Identico ruolo è stato assegnato più recentemente a Vincenzo De Luca, sindaco democratico di Salerno e da poco vice-ministro delle Infrastrutture e dei trasporti (come Signorile) nel governo Letta. Per anni De Luca ha pontificato dagli schermi televisivi con l’aureola del saggio ed efficiente amministratore meridionale, di faro di civiltà, di esempio virtuoso da sbattere in faccia a quei cialtroni di sindaci leghisti che credevano di essere i soli a fare quadrare i bilanci. Per anni Salerno è stata dipinta come una enclave svizzera nelle parti basse della penisola, come l’esempio del Mezzogiorno amministrato dalla sinistra, e il suo sindaco come il contraltare virtuoso e colto del becerume padano: infatti il De Luca è «studiato», è laureato in filosofia, è elegante, ha l’eloquio forbito e lo sguardo vivace.

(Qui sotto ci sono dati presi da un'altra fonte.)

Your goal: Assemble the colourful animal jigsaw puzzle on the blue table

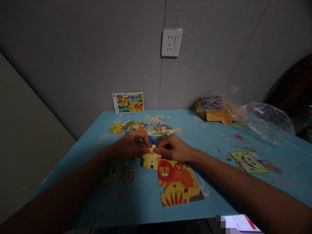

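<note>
My left hand (134, 143) and my right hand (174, 148) meet over the middle of the table, fingers pinched. Between them is a yellow jigsaw puzzle piece (151, 159), its top edge at the fingertips of both hands. Just below and to the right lies a joined puzzle section (179, 183) with orange lions on yellow. Whether the yellow piece is locked to that section cannot be made out. Behind my hands, more puzzle pieces (131, 125) in yellow, green and orange lie on the tabletop, partly hidden by my fingers.
A picture card (129, 102) of the animal scene leans against the wall at the back of the blue cartoon-printed table (214, 195). At the back right sit an opened orange package (215, 113) and a clear plastic bag (270, 122). A wall socket (172, 43) is above.
</note>
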### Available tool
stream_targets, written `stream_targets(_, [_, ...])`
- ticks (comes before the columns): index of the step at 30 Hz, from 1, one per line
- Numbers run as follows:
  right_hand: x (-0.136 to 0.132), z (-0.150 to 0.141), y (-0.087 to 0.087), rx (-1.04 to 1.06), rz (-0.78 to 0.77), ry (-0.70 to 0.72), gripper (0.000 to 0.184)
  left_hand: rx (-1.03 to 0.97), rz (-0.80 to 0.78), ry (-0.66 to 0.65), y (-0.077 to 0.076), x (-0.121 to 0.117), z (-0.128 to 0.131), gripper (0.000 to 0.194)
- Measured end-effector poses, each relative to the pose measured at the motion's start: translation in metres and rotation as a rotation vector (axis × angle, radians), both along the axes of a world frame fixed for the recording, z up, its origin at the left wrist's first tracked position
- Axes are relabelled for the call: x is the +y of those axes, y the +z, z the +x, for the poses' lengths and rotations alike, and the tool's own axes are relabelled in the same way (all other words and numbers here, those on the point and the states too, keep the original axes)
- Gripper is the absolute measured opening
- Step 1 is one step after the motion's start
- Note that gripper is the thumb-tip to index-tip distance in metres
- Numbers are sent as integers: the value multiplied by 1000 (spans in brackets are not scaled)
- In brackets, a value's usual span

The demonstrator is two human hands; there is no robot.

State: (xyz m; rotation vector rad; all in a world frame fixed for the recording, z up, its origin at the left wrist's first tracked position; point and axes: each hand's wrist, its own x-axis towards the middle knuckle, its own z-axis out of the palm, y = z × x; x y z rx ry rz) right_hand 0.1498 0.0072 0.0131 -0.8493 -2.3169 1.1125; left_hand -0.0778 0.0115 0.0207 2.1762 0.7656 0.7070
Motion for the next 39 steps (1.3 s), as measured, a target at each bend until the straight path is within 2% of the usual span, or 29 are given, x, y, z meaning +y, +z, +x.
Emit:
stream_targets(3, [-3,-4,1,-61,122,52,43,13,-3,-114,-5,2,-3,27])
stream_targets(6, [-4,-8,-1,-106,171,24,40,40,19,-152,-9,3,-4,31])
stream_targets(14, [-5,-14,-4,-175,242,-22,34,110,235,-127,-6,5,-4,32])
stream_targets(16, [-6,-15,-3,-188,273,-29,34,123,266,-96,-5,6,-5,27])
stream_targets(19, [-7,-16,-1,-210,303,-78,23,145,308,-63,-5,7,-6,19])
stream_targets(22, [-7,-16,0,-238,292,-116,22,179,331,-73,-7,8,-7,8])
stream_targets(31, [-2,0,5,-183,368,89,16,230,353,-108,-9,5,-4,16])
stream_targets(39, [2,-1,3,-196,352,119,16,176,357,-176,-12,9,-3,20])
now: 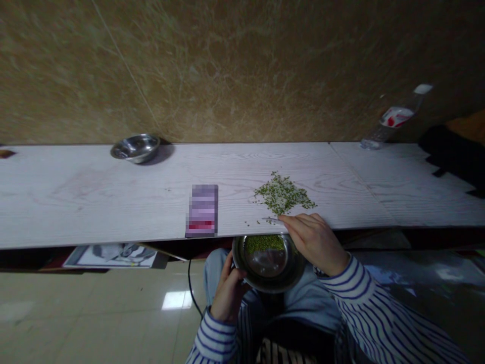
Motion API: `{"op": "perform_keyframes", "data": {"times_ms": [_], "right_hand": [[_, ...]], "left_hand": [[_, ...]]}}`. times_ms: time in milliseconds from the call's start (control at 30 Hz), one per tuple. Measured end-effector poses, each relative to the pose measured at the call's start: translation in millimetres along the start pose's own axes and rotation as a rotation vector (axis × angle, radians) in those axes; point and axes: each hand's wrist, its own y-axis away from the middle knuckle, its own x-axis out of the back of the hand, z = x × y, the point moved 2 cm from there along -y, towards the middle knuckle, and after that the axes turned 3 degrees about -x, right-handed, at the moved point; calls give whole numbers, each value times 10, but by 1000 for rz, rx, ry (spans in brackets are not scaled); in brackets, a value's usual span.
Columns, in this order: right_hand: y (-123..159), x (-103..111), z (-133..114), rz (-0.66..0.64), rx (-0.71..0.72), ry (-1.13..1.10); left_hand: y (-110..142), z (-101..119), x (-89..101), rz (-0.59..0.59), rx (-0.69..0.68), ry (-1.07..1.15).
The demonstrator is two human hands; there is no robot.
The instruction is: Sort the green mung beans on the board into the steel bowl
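Note:
My left hand (230,288) grips the rim of a metal bowl (271,284) just below the table's front edge, above my lap. Small green beans (263,243) lie along the bowl's far side. My right hand (318,242), over the bowl's right rim, pinches a thin, pale, flat piece (272,221) whose kind I cannot make out. That piece rests at the table edge, near a few loose beans. Just beyond it, more green beans (282,194) are spread on the white tabletop in a loose patch.
A phone (202,210) lies left of the beans at the table's (76,202) front edge. Another metal bowl (136,148) stands by the wall. At the back right are a plastic bottle (394,119) and dark cloth (454,151). An open drawer (155,259) is below left.

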Motion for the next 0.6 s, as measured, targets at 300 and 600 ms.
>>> {"op": "perform_keyframes", "data": {"times_ms": [300,600], "right_hand": [[34,-19,37,16,-26,-10],[40,-10,-14,15,-2,-23]], "left_hand": [[-1,-1,15,-10,1,5],[-1,-1,1,-12,-7,25]]}}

Oggi salta fuori che l’amministrazione di Salerno non è proprio quella meraviglia che veniva salmodiata: un debito complessivo di 365 milioni sta per cadere su 133 mila abitanti, 2.750 euro a testa. Le spese folli che De Luca ha fatto per dare lustro e parvenza di modernità e di vitalità alla sua amministrazione (come i 6 milioni gettati a Natale nella manifestazione “Luci d’artista”) ripiombano la città nell’ordinaria realtà degli sprechi e delle inefficienze meridionali annientando quella parvenza di orgogliosa differenza nella quale si è cullata per anni. Di fronte alla catastrofe, si è messa in vendita la centrale del latte, il fiore all’occhiello della città che permetteva al De Luca di fare dallo schermo predicozzi efficientisti agli allevatori padani. Si cerca anche di cedere immobili di pregio e diritti edificatori attorno a tre delle principali piazze urbane: il Tar ha accolto un ricorso di Italia Nostra e ha scongiurato lo scempio.
A questo punto il De Luca, che finora aveva resistito all’incompatibilità delle due poltrone su cui fa grazioso sfoggio delle sue capacità, si lascia “decadere” dal ruolo di sindaco scaricando la patata bollente su altri, salvo magari ripresentarsi più avanti se lo Stato deciderà di farsi carico del salvataggio anche di questa città meridionale, come ha sempre fatto in passato per le bancarotte al di sotto del 42° parallelo. Triste fine anche per l’ennesima miracolosa rinascita cittadina (remember Bassolino?) annunciata e finita malamente.
Insomma il Rinascimento con il Sud proprio non funziona, nonostante l’affetto dell’informazione amica e di regime e le vagonate di soldi che dal Nord scivolano verso il bordo meridionale della voragine. Soprattutto nonostante gli amministratori così colti e intelligenti che le nebbiose terre di Padania se li possono solo sognare.